L’influence des industriels
L’un de ces articles est maintenant connu pour avoir été "ghostwrité" [écrit avec un faux nez] par Monsanto. Trois sont liés à l’International Life Sciences Institute, organisation internationale de lobbying par la science financée par une diversité d’industries, qui promeut des méthodes de science réglementaire avantageant les industriels. Dix sont publiés dans la revue Regulatory Toxicology and Pharmacology, publication d’une association dominée par des groupes commerciaux industriels très représentés au sein du comité éditorial. La plupart des autres articles sont liés à des agences publiques qui ont des activités en rapport avec la réglementation des produits, et seuls dix d’entre eux sont écrits uniquement par des auteurs académiques et sans financement industriel.
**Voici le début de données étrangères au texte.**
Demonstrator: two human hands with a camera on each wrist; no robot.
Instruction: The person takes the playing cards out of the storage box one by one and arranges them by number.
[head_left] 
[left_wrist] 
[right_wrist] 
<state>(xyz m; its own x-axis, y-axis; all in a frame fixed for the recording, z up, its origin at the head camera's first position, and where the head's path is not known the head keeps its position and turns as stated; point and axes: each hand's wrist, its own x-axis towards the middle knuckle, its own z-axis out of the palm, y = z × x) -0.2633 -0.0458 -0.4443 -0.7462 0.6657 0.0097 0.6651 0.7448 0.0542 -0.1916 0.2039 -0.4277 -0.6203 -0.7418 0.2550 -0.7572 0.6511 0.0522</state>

Enfin, les autres références citées dans ce guide méthodologique de l’Anses sont essentiellement des rapports, avis ou lignes directrices se situant dans un cadre réglementaire. En d’autres termes, l’"analyse méthodique des connaissances scientifiques" prônée par le guide méthodologique de l’Anses reste très influencée par les normes en vigueur et le point de vue des industriels, et ne permet pas d’investiguer librement l’étendue des effets toxiques suspectés aujourd’hui.
Les analyses présentées dans le rapport d’expertise sur la toxicité des SDHI ont-elles pu prendre pleinement en compte les enjeux scientifiques et sanitaires de ces pesticides SDHI en limitant les efforts sur l’analyse des VTR? En l’état, le guide méthodologique sur lequel s’appuie ce rapport cite les références bibliographiques sans les pondérer selon les liens d’intérêt.
En effet, ni l’Anses ni les autres institutions publiques françaises ne se sont dotées d’une méthodologie d’analyse des conflits d’intérêts dans la littérature mobilisée dans ces expertises, une question qui reste à l’appréciation des groupes d’experts. Le comité de déontologie de l’Anses recommandait pourtant, dès 2016, la mise en place d’une telle méthodologie, tant la science académique a montré clairement que le financement ou l’autorat des articles ont une influence sur leurs résultats.
Dans son rapport sur la crédibilité de l’expertise scientifique en 2022, le conseil scientifique de l’Anses avait pris pour illustration le glyphosate, les néonicotinoïdes et les SDHI pour recommander lui aussi, parmi vingt-sept mesures à prendre, de développer une méthodologie de criblage systématique des liens d’intérêt dans les revues bibliographiques mobilisées (conflits d’intérêts des auteurs et éditeurs, financement des études et des journaux scientifiques).
Pour être crédible quand elle entend mobiliser des connaissances scientifiques et non uniquement des cadres réglementaires restreints, l’Anses doit s’appuyer sur toutes les données scientifiques non biaisées par des conflits d’intérêts, et considérer avec prudence les publications écrites ou financées par l’industrie avec une méthodologie claire d’identification et de pondération. Ce n’est qu’à cette condition que les avis de l’Anses seront vraiment établis scientifiquement et pourront bénéficier de la confiance des citoyens et des citoyennes.
Les signataires sont les auteurs du rapport de 2022 du groupe de travail du conseil scientifique de l’Anses sur la crédibilité de l’expertise scientifique : Francine Behar-Cohen, ophtalmologiste, Inserm et AP-HP ; Jean-Marc Bonmatin, chimiste, CNRS ; Catherine Dargemont, biologiste, CNRS, en disponibilité; Marion Desquilbet, économiste, Inrae et Ecole d’économie de Toulouse ; Christian Ducrot, épidémiologiste, Inrae ; Pierre-Benoit Joly, sociologue, Inrae ; Alain Kaufmann, sociologue, université de Lausanne ; Emmeline Lagrange, neurologue, CHU Grenoble-Alpes
Article paru dans Le Monde, le 20 décembre 2023. Tribune avec un collectif de huit chercheurs.